Cada 20 de mayo, el mundo detiene por un instante su inercia para rendir homenaje a un diminuto ser cuyo zumbido sostiene gran parte de la vida en la Tierra: la abeja. Esta fecha fue proclamada en 2017 por la Organización de las Naciones Unidas (ONU), atendiendo una propuesta de Eslovenia, en honor al natalicio de Anton Janša, pionero de la apicultura moderna, quien en el siglo XVIII ya comprendía la inteligencia y relevancia de estos insectos. El lema de 2025, “Inspiradas por la naturaleza para nutrirnos a todos”, refuerza una verdad contundente: sin abejas no hay comida, y sin comida, no hay civilización.
Las abejas no solo producen miel, propóleo o cera. Su verdadera magia ocurre en el aire: son responsables de polinizar el 75 % de los cultivos alimentarios del mundo. Frutas como las manzanas, almendras, bayas o el café dependen directamente de su labor. Se estima que su contribución anual a la agricultura ronda los 577 mil millones de dólares.

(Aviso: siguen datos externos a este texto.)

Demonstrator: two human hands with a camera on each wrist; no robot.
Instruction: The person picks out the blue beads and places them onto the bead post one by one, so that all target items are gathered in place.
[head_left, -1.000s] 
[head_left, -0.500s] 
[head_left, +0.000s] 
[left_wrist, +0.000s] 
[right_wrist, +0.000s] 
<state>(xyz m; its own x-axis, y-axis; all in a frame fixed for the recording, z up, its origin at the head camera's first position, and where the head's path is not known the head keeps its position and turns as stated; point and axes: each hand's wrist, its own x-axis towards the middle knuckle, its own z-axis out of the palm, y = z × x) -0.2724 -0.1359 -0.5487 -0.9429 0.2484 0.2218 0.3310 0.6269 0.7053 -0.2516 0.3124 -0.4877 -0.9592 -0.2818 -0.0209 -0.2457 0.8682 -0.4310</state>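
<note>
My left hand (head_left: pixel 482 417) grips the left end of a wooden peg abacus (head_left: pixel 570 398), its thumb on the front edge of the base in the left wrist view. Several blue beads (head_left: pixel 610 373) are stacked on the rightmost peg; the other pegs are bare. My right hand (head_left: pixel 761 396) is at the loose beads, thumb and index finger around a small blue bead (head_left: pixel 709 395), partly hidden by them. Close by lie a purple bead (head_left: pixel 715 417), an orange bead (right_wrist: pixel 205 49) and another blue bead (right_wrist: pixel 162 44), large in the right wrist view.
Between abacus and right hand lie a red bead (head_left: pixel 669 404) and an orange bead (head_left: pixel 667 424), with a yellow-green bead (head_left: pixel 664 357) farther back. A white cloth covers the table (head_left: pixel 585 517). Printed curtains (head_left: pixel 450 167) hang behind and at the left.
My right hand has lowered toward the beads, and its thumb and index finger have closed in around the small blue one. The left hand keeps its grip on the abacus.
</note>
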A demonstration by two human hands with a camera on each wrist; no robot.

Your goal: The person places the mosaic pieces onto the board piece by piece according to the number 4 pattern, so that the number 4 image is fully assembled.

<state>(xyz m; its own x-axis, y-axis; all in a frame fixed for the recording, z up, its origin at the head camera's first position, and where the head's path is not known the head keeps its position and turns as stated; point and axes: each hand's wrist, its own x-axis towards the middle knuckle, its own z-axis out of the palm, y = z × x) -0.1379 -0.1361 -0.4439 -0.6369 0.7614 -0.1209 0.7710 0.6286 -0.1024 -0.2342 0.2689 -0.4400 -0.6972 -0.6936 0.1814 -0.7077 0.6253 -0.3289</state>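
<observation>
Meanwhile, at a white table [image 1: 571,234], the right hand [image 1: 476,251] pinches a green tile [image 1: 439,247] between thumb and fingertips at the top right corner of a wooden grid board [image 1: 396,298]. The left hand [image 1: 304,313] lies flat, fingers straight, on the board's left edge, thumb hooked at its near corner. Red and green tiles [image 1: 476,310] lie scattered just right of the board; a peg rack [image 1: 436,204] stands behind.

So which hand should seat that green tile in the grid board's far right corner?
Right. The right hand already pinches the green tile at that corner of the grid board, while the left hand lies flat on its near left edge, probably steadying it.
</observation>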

Pero más allá del dinero, sin polinización, nuestros sistemas alimentarios colapsarían, afectando especialmente a los cultivos más nutritivos y diversos.
Sin embargo, esta especie vital se encuentra en una crisis global. La Unión Internacional para la Conservación de la Naturaleza (UICN) ha alertado que al menos 16 especies de abejas están en peligro crítico de extinción. Desde la abeja gigante de Wallace hasta la abeja de la miel de las Islas Canarias, muchas están siendo empujadas al abismo por una combinación de factores letales: pesticidas tóxicos, pérdida de hábitat, enfermedades invasoras como el ácaro Varroa y, por supuesto, el cambio climático. Las consecuencias son visibles: en Estados Unidos se han perdido más de 4 millones de colmenas desde 1990, y en algunas zonas de China, los agricultores ya deben polinizar a mano.
La situación de las abejas también revela el papel crucial de los apicultores, quienes no solo cosechan miel, sino que actúan como guardianes de la biodiversidad. En países como Eslovenia, la apicultura es considerada patrimonio cultural; en América Latina, la tradición de las abejas sin aguijón, como la Melipona beecheii de los mayas, aún sobrevive gracias a comunidades que practican una apicultura sostenible. Estos guardianes combaten amenazas como el síndrome del colapso de las colonias (CCD) mediante prácticas como la apicultura migratoria, el control ecológico de plagas y la reforestación.
Las soluciones están en marcha, aunque requieren más impulso. La Unión Europea ha prohibido el uso de neonicotinoides, y organizaciones como The Pollinator Partnership crean corredores florales para alimentar a los polinizadores. Incluso la tecnología se suma: proyectos como «Bee the Change» de Google usan inteligencia artificial para monitorear colmenas y prevenir enfermedades. A nivel local, cualquiera puede colaborar plantando flores nativas, evitando pesticidas, instalando «hoteles» para abejas solitarias y comprando miel local sin adulterar.
El desafío es urgente. Un estudio publicado en Nature Communications advierte que, de continuar la tendencia actual, podríamos perder hasta el 90 % de las abejas silvestres antes de 2050. El resultado sería catastrófico: además de poner en jaque la producción de alimentos, también colapsaría la biodiversidad del suelo, afectando incluso la calidad de los cultivos que sobrevivan.
Costa Rica demuestra que es posible revertir la tendencia: gracias a leyes de protección ambiental y reforestación, ha logrado aumentar sus poblaciones de abejas nativas. Pero no basta con ejemplos aislados: se necesita voluntad política global y una ciudadanía informada y activa.
Las abejas son un reflejo de nuestro vínculo con la naturaleza. Celebrarlas hoy no es solo una postal simpática: es un llamado a cambiar prácticas destructivas por acciones regenerativas. Como advirtió Einstein, si desaparecen las abejas, podríamos tener apenas cuatro años más de vida. Protegerlas no es un gesto ecológico: es una decisión de supervivencia.